[[ SUPPLIED DATA, beginning ]]

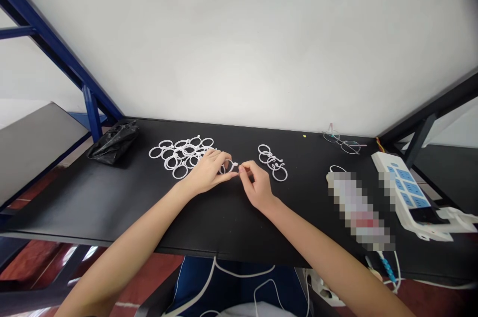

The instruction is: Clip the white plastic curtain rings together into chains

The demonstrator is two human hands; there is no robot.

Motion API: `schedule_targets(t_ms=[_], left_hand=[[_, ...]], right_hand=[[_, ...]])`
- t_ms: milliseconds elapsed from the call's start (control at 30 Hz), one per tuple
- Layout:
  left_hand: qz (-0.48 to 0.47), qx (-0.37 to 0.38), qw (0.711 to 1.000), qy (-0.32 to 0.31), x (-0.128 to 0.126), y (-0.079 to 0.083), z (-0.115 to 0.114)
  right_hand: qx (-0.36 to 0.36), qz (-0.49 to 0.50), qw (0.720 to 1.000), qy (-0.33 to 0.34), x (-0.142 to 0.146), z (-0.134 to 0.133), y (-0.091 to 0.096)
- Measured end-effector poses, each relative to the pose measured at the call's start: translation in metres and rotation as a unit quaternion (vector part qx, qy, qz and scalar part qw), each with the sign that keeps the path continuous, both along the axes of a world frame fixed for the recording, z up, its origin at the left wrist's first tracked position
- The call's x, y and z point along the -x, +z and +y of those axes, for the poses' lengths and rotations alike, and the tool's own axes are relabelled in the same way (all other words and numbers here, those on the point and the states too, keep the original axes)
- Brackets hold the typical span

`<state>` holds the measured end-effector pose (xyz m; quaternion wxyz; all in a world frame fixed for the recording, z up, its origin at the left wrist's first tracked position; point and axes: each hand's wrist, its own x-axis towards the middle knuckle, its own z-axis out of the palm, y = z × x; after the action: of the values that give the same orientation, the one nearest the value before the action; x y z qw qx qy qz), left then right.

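Both hands meet at the middle of a black table. My left hand and my right hand pinch the same small white plastic ring from either side, fingers closed on it. Just left of my left hand lies a pile of several white rings. A smaller cluster of white rings lies just beyond my right hand.
A crumpled black plastic bag sits at the back left. Glasses lie at the back right near the wall. A white power strip and a blurred-out object occupy the right side. White cables hang below the front edge.
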<state>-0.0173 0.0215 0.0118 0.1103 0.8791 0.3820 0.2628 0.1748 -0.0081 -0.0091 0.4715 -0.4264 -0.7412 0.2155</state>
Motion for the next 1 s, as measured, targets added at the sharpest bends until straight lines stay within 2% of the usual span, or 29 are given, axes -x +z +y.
schedule_targets(t_ms=[100, 233, 367, 600, 733, 1000], left_hand=[[0.01, -0.013, 1.0, 0.015, 0.002, -0.004, 0.003], [0.037, -0.028, 0.999, 0.014, 0.003, -0.008, 0.005], [0.071, -0.037, 0.997, 0.013, 0.004, -0.011, 0.006], [0.075, -0.024, 0.996, 0.04, 0.004, -0.015, 0.008], [0.074, -0.026, 0.996, 0.04, 0.004, -0.016, 0.008], [0.073, -0.04, 0.996, 0.037, 0.004, -0.016, 0.008]], right_hand=[[-0.061, -0.046, 0.994, -0.083, -0.002, 0.005, -0.001], [-0.02, -0.189, 0.972, -0.14, -0.005, 0.011, -0.01], [0.014, -0.253, 0.96, -0.123, -0.004, 0.011, -0.014], [0.001, -0.256, 0.96, -0.118, -0.004, 0.01, -0.011], [0.018, -0.27, 0.956, -0.116, -0.004, 0.01, -0.013], [0.003, -0.173, 0.984, -0.034, -0.005, 0.011, -0.014]])
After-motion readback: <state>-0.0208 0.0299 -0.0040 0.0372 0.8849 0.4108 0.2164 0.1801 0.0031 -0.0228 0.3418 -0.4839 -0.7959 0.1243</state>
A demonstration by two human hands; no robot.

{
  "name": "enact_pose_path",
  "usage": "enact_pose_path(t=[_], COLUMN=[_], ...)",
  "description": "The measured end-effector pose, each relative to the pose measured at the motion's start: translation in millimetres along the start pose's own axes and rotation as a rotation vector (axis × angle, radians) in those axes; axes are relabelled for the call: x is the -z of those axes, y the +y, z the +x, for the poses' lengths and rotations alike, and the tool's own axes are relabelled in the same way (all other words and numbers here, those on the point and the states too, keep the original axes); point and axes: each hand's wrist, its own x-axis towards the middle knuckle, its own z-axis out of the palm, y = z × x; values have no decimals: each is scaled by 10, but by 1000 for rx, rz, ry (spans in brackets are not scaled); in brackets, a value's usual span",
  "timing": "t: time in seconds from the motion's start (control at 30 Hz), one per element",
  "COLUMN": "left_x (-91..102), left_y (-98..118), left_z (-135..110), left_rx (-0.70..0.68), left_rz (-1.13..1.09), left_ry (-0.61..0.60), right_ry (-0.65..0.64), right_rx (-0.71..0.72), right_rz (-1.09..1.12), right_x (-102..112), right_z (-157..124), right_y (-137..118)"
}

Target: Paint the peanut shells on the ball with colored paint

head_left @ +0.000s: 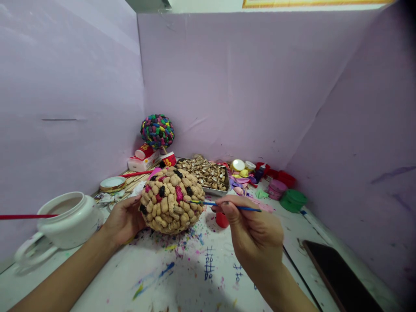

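Observation:
My left hand (125, 220) holds a ball covered in peanuts (172, 212) from its left side, just over the table. A few peanuts on it are painted black or magenta; the others are bare tan shells. In my right hand (251, 229) a thin blue paintbrush (212, 203) is pinched between thumb and fingers. Its tip, yellowish in colour, meets or nearly meets the ball's right side; I cannot tell if it touches. Behind my right fingers a small red cup (222, 220) is partly hidden.
A white pot (69, 221) stands at the left with a red stick across it. Behind are a tray of shells (208, 173) and a multicoloured ball (157, 131). Green (293, 200) and pink tubs (277, 189) sit right, above a dark phone (338, 273). Lilac walls enclose the paint-stained table (182, 290).

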Motion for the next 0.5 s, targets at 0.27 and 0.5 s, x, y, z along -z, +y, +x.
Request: enact_pose_path(t=[0.27, 0.5], left_x=[52, 7], left_y=[-14, -12], left_z=[20, 0], left_rx=[-11, -18], left_rz=[6, -19], left_ry=[-28, 18], right_ry=[13, -2], right_rx=[-4, -2], right_rz=[26, 45], right_x=[-11, -29], right_z=[-18, -24], right_y=[9, 10])
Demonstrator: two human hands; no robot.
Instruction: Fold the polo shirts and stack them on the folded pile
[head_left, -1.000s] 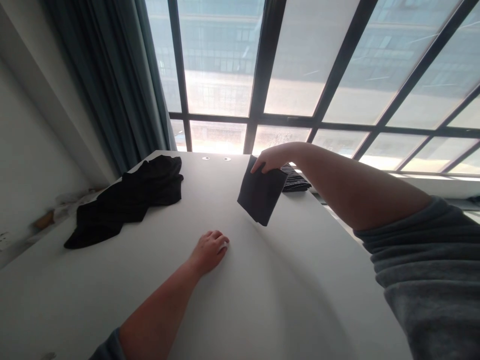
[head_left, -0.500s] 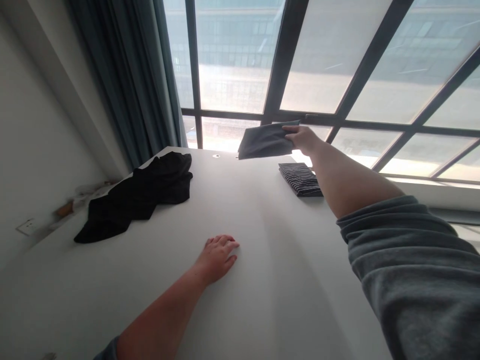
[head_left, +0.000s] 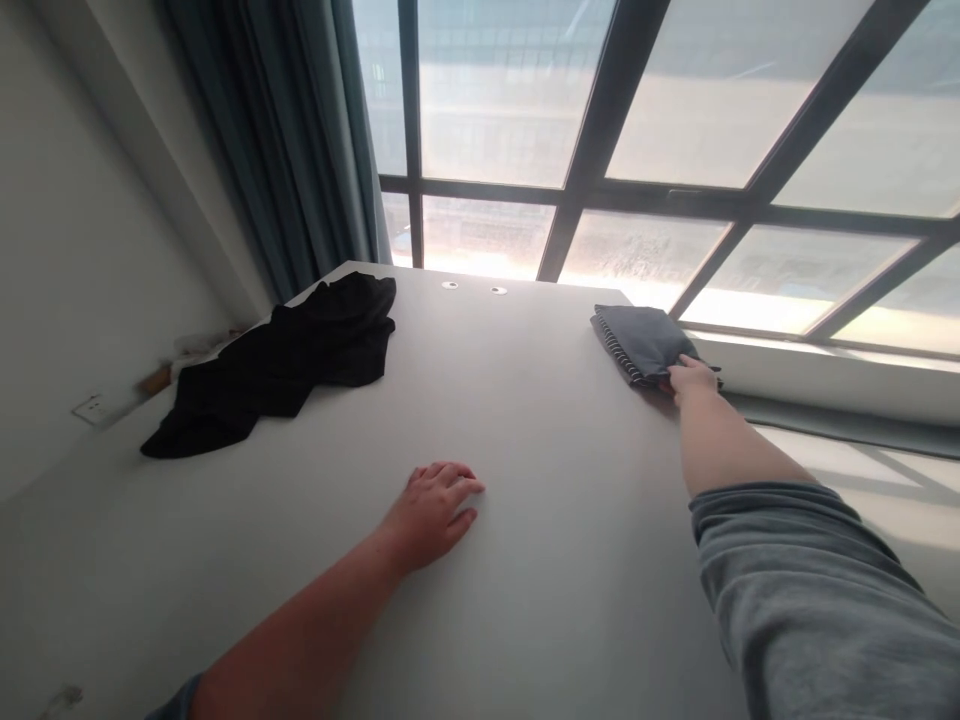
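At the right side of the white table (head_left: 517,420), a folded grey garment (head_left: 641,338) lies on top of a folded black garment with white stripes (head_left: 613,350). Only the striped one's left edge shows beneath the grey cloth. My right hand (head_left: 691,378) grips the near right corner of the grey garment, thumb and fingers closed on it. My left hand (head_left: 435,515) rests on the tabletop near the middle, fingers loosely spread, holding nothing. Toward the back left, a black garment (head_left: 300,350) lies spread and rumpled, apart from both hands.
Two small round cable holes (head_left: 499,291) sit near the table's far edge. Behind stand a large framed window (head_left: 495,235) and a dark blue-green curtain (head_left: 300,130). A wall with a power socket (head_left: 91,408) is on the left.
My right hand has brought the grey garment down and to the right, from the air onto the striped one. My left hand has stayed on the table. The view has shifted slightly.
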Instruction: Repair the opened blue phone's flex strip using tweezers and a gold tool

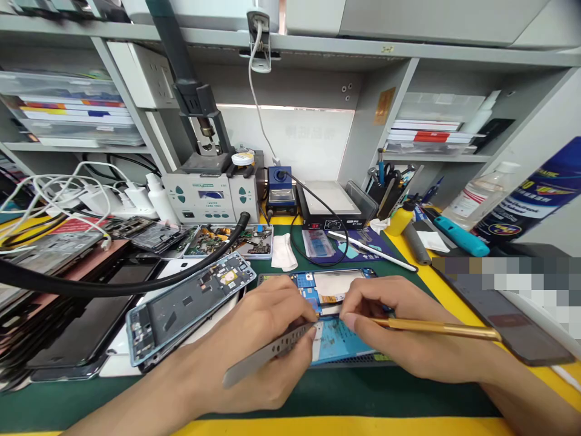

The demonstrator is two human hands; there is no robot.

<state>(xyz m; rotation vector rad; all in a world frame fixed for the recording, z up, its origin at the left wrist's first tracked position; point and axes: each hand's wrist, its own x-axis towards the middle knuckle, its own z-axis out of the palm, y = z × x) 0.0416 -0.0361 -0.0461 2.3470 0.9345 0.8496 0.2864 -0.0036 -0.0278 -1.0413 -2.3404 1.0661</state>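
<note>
My left hand (267, 324) is closed around perforated tweezers (256, 362); my right hand (403, 324) pinches a gold-coloured, pen-shaped tool (442, 329). The opened phone (338, 284) lies on the bench (295, 427) between both hands, blue circuit board (310, 292) exposed. I cannot tell whether either tool tip touches it.

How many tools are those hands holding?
2. The left hand holds a grey metal tool with holes, likely tweezers; the right hand holds a slim gold-coloured tool. Something tiny could be hidden behind the fingers.
</note>
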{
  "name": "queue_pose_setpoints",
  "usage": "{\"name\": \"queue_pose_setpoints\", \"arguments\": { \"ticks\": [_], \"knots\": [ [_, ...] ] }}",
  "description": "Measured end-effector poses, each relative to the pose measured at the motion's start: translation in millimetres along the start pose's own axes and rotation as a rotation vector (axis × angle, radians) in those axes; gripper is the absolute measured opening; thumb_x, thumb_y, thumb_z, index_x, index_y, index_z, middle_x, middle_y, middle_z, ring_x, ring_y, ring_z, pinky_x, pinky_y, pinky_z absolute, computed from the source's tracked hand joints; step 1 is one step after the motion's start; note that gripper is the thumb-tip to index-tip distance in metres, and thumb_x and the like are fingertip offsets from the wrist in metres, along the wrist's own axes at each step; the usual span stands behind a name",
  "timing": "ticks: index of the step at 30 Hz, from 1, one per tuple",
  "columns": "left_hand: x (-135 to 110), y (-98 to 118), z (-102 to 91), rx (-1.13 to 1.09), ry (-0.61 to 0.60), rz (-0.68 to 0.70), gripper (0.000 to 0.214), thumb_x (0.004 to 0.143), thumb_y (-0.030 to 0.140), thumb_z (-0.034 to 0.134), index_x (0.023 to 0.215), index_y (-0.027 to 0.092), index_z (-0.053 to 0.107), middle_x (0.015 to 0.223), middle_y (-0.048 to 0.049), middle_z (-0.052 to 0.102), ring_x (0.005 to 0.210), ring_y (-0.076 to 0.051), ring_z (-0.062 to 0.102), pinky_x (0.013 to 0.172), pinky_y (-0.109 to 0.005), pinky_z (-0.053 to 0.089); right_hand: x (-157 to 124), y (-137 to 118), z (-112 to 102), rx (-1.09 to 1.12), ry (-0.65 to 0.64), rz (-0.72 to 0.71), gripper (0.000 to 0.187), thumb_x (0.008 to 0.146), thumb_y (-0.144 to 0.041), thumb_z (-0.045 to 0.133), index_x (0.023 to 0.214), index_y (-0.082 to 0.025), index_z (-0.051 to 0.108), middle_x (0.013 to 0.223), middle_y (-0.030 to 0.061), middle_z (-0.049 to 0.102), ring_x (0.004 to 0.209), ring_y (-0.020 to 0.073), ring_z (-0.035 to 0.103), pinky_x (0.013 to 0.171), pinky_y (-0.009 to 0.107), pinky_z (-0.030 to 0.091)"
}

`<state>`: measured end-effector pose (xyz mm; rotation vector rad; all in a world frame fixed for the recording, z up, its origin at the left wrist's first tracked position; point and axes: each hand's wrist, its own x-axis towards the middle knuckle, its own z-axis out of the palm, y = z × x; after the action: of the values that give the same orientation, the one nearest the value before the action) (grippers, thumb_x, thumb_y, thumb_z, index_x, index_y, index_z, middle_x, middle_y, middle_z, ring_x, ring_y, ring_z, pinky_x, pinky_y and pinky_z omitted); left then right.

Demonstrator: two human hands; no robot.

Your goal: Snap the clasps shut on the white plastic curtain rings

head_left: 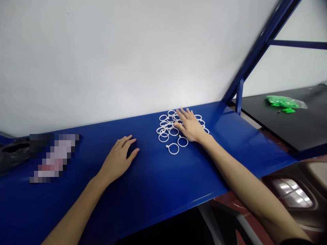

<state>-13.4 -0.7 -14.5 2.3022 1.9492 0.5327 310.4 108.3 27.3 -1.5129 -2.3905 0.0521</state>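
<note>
White curtain rings (173,148), each with a small eyelet on its rim, lie in a loose, overlapping cluster on the blue shelf (153,180). My right hand (190,126) rests over the right part of this cluster, palm down with its fingers spread, and hides some of the rings. Whether any ring is under its palm I cannot see. Left of the rings, apart from them, my left hand (119,156) lies palm down on the blue surface. Its fingers are stretched out and a little apart, with nothing in them.
A black plastic bag (15,154) and a pixelated flat item (56,158) lie at the left. Behind the shelf stands a pale wall (114,61). Blue frame posts (239,97) rise at the right. Beyond them, a black table (288,126) bears a clear bag of green pieces (283,101).
</note>
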Motion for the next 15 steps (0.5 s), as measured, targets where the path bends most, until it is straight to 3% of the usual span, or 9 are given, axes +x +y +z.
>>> {"name": "queue_pose_setpoints", "arguments": {
  "ticks": [3, 6, 11, 15],
  "knots": [
    [0, 1, -0.6, -0.005, -0.005, -0.002, 0.055, 0.098, 0.057, 0.039, 0.135, 0.021, 0.058, 0.151, -0.0109, 0.051, 0.144, -0.032, 0.041, 0.120, -0.055, 0.034, -2, -2, -10, 0.015, 0.162, 0.026, 0.072, 0.103, -0.060, 0.021, 0.154, -0.012, 0.039, 0.154, 0.0160, 0.046, 0.146, 0.0344, 0.035, 0.120, 0.053, 0.030],
    [0, 2, -1.3, -0.006, -0.008, -0.008, 0.056, 0.098, 0.057, 0.038, 0.135, 0.021, 0.058, 0.151, -0.0109, 0.051, 0.144, -0.032, 0.041, 0.120, -0.055, 0.034, -9, -10, -18, 0.086, 0.188, -0.084, 0.059, 0.105, -0.054, 0.026, 0.135, -0.015, 0.060, 0.131, 0.0138, 0.063, 0.123, 0.0306, 0.054, 0.109, 0.046, 0.042],
    [0, 4, -2.9, 0.002, -0.017, -0.008, 0.054, 0.098, 0.055, 0.040, 0.136, 0.020, 0.058, 0.152, -0.0107, 0.051, 0.144, -0.032, 0.042, 0.120, -0.055, 0.034, -23, -32, -27, 0.169, -0.066, -0.403, 0.035, 0.099, -0.048, 0.052, 0.096, -0.020, 0.073, 0.099, 0.0077, 0.069, 0.097, 0.0249, 0.058, 0.094, 0.040, 0.045],
    [0, 6, -5.0, 0.006, -0.038, -0.010, 0.056, 0.099, 0.055, 0.038, 0.138, 0.019, 0.056, 0.153, -0.0111, 0.049, 0.144, -0.031, 0.041, 0.122, -0.054, 0.031, -31, -36, -34, 0.172, -0.223, -0.486, 0.027, 0.082, -0.046, 0.078, 0.090, -0.021, 0.075, 0.104, 0.0064, 0.067, 0.098, 0.0248, 0.056, 0.093, 0.040, 0.045]
  ]
}}
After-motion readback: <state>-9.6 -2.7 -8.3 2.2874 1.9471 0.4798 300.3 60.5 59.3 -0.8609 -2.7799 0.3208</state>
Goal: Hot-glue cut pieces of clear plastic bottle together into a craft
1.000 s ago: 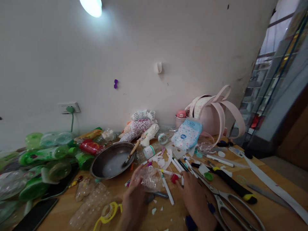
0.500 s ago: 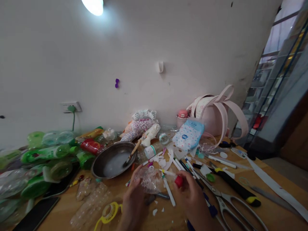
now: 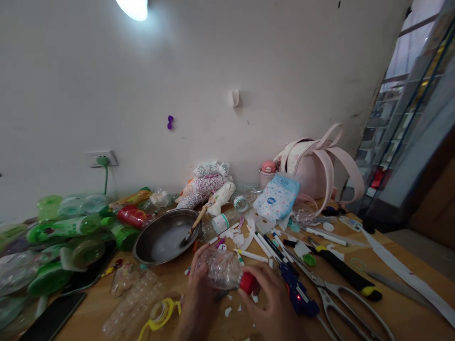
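A clear plastic bottle piece point(image 3: 222, 271) lies sideways between my hands, low over the front of the table. My left hand point(image 3: 199, 279) is closed around its left end. My right hand point(image 3: 265, 293) grips a red bottle cap point(image 3: 248, 282), which sits against the bottle's right end; whether it is screwed on, I cannot tell. Just right of my right hand lies a blue glue gun point(image 3: 298, 293) with a small red light. Several markers point(image 3: 265, 244) and white scraps are scattered beyond my hands.
Left of my hands stand a metal bowl point(image 3: 156, 259) with a brush point(image 3: 194, 225) across its rim, and a pile of green and clear bottles point(image 3: 67, 229). Large scissors point(image 3: 329, 284), a black-and-yellow cutter point(image 3: 348, 272) and a yellow tape ring point(image 3: 161, 315) lie around. A pink bag point(image 3: 309, 166) stands behind.
My right hand has moved left with the red cap, bringing it against the bottle piece's end. The glue gun, mostly covered by that hand before, now shows. The view has shifted slightly.
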A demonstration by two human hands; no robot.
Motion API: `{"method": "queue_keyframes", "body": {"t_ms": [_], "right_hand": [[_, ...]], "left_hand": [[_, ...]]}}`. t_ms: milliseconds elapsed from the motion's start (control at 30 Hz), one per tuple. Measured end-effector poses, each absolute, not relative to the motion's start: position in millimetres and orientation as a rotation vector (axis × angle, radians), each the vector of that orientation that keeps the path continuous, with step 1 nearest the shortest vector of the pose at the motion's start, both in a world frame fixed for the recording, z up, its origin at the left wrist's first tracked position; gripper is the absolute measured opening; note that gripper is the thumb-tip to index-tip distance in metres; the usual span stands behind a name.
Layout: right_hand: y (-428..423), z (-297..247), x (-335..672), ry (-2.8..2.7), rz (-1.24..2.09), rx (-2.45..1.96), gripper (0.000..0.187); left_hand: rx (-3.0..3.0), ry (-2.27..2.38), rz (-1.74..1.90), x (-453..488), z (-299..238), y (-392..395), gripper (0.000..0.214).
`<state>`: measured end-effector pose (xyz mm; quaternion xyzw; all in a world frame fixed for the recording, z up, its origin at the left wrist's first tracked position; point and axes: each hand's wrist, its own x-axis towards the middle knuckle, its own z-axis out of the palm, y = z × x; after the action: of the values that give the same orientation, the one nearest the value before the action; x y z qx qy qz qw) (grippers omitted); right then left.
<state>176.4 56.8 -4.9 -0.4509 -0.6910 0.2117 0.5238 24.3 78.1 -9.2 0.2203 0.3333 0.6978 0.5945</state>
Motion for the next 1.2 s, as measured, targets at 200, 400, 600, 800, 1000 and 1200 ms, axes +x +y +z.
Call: {"method": "queue_keyframes", "body": {"t_ms": [200,400,600,800,1000,1200], "right_hand": [[55.2,1.0,176.6,-1.714,0.480,-1.176,0.029],[54.8,1.3,170.9,-1.812,0.394,-1.267,0.034],[60.0,9.3,181.5,-1.934,0.349,-1.074,0.035],[58.7,15.4,190.3,-1.981,0.395,-0.988,0.041],[58.8,-11.5,176.8,-1.440,0.805,-1.062,0.036],[57.6,-13.8,169.7,-1.474,0.590,-1.061,0.033]], "left_hand": [[0.469,0.755,1.665,27.3,-8.4,78.3,0.055],[0.499,0.781,1.670,29.1,-8.4,77.2,0.050],[0.526,0.788,1.621,28.7,-8.5,77.0,0.053],[0.542,0.758,1.683,29.6,-8.2,76.8,0.049],[0.633,0.776,1.759,26.8,-13.9,79.1,0.050],[0.646,0.793,1.750,23.4,-11.6,73.7,0.050]]}}
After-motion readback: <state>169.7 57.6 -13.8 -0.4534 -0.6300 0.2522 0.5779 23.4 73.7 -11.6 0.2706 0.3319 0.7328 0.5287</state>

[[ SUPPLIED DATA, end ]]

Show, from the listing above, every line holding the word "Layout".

- Layout:
Layout: right_hand: y (-428..423), z (-297..247), x (-335..672), ry (-2.8..2.7), rz (-1.24..2.09), rx (-2.45..1.96), gripper (0.000..0.187); left_hand: rx (-3.0..3.0), ry (-2.27..2.38), rz (-1.74..1.90), x (-453..488), z (-299..238), y (-392..395), gripper (0.000..0.214).

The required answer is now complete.